**Instructions for the task:**
Going down the data below, set down exactly the line with "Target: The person" and each line after it through the line with "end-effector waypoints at"; no other lines.

**The data:**
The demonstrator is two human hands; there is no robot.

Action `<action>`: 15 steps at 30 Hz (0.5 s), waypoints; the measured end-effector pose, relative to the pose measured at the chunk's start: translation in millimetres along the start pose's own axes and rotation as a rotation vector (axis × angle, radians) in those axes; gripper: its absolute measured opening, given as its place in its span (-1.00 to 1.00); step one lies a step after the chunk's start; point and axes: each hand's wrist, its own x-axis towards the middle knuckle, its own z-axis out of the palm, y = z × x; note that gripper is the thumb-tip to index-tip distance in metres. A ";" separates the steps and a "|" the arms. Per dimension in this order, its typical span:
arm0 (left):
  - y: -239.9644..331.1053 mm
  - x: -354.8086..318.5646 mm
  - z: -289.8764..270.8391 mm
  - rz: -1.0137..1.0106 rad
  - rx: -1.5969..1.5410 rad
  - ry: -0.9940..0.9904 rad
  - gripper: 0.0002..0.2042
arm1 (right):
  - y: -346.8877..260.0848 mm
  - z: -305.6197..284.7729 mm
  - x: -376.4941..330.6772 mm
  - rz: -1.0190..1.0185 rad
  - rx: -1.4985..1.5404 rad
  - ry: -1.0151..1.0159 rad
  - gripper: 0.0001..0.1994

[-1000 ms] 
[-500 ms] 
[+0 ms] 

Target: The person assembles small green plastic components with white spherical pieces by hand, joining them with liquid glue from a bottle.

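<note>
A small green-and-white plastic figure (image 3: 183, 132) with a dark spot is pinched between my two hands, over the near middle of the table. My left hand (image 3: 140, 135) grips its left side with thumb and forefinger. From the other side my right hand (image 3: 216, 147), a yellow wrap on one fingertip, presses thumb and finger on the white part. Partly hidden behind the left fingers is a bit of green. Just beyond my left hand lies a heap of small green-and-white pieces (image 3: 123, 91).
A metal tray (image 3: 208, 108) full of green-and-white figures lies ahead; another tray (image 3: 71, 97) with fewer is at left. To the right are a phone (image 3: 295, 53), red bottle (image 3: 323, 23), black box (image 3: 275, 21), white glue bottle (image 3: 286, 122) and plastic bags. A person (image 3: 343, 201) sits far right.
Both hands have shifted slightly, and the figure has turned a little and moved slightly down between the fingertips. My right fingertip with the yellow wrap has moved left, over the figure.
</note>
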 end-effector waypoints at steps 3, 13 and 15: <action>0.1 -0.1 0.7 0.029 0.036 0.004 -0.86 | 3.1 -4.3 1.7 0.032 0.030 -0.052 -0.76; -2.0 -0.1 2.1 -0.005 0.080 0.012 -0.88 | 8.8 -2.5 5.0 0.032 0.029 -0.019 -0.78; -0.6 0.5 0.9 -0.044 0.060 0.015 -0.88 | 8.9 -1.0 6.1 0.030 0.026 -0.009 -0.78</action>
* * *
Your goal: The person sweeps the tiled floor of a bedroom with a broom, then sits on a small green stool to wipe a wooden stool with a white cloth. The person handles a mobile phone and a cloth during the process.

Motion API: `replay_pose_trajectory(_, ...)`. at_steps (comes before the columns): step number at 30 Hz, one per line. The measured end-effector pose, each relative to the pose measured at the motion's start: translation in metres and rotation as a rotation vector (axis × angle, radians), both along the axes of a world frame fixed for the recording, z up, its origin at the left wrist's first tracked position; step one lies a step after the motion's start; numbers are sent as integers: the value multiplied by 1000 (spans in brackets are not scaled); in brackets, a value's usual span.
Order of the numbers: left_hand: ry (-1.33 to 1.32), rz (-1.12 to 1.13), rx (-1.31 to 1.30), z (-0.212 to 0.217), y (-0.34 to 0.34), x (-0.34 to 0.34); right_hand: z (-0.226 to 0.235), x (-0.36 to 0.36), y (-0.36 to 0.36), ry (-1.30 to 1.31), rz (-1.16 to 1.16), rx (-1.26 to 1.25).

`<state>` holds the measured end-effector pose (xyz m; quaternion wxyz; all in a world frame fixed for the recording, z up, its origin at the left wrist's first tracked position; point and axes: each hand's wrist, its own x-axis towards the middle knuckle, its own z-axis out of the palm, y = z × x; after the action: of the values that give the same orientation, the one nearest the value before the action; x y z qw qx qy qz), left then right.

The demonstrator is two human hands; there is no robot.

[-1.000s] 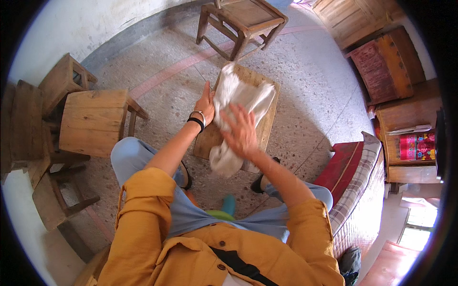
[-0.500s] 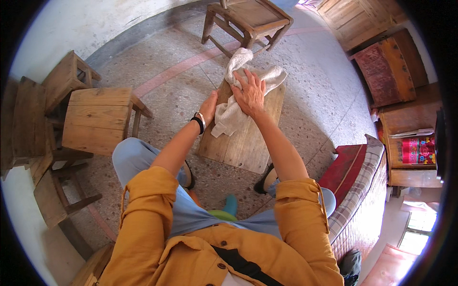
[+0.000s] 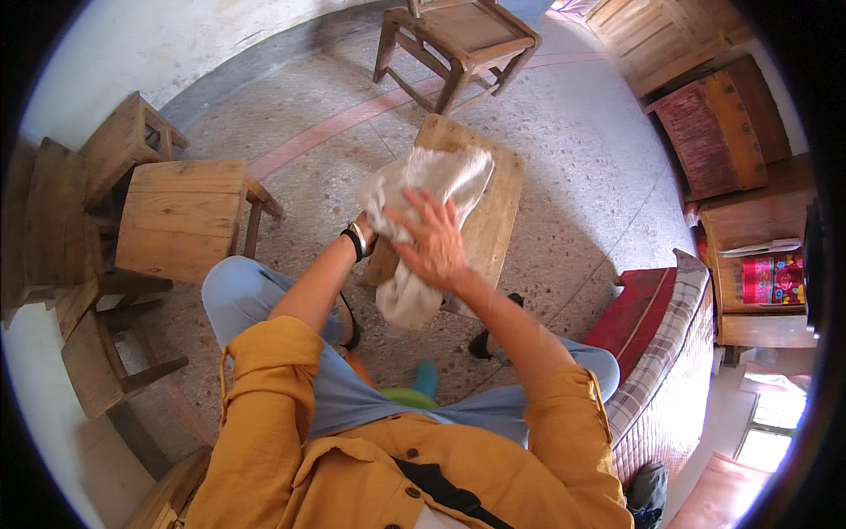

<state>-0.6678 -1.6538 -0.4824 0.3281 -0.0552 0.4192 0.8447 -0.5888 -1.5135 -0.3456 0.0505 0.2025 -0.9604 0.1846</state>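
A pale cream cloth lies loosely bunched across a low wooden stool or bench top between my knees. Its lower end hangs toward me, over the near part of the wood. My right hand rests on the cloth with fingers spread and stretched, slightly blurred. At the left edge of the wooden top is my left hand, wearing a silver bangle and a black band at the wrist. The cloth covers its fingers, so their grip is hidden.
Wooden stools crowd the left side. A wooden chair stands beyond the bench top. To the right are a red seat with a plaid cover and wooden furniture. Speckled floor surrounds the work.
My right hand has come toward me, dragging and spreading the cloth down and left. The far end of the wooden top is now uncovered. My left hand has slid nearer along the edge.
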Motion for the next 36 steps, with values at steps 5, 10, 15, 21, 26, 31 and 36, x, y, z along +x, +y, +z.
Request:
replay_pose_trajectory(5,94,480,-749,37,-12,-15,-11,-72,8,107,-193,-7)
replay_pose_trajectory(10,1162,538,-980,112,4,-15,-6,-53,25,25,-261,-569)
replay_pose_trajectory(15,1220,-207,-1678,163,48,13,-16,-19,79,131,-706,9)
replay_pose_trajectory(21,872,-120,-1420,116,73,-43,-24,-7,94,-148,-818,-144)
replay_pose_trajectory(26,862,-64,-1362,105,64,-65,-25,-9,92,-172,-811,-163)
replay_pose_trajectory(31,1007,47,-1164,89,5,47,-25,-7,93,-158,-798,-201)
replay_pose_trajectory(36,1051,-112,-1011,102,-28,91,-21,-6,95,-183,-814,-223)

**Output for this task:**
Target: The person assembles small green plastic components with white spherical pieces by hand, joining them with liquid glue from a bottle.

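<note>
A small green-and-white plastic figure (image 3: 183, 132) with a dark spot is pinched between my two hands, over the near middle of the table. My left hand (image 3: 140, 135) grips its left side with thumb and forefinger. From the other side my right hand (image 3: 216, 147), a yellow wrap on one fingertip, presses thumb and finger on the white part. Partly hidden behind the left fingers is a bit of green. Just beyond my left hand lies a heap of small green-and-white pieces (image 3: 123, 91).
A metal tray (image 3: 208, 108) full of green-and-white figures lies ahead; another tray (image 3: 71, 97) with fewer is at left. To the right are a phone (image 3: 295, 53), red bottle (image 3: 323, 23), black box (image 3: 275, 21), white glue bottle (image 3: 286, 122) and plastic bags. A person (image 3: 343, 201) sits far right.
Both hands have shifted slightly, and the figure has turned a little and moved slightly down between the fingertips. My right fingertip with the yellow wrap has moved left, over the figure.
</note>
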 end-effector waypoints at steps 3, 13 and 15: <action>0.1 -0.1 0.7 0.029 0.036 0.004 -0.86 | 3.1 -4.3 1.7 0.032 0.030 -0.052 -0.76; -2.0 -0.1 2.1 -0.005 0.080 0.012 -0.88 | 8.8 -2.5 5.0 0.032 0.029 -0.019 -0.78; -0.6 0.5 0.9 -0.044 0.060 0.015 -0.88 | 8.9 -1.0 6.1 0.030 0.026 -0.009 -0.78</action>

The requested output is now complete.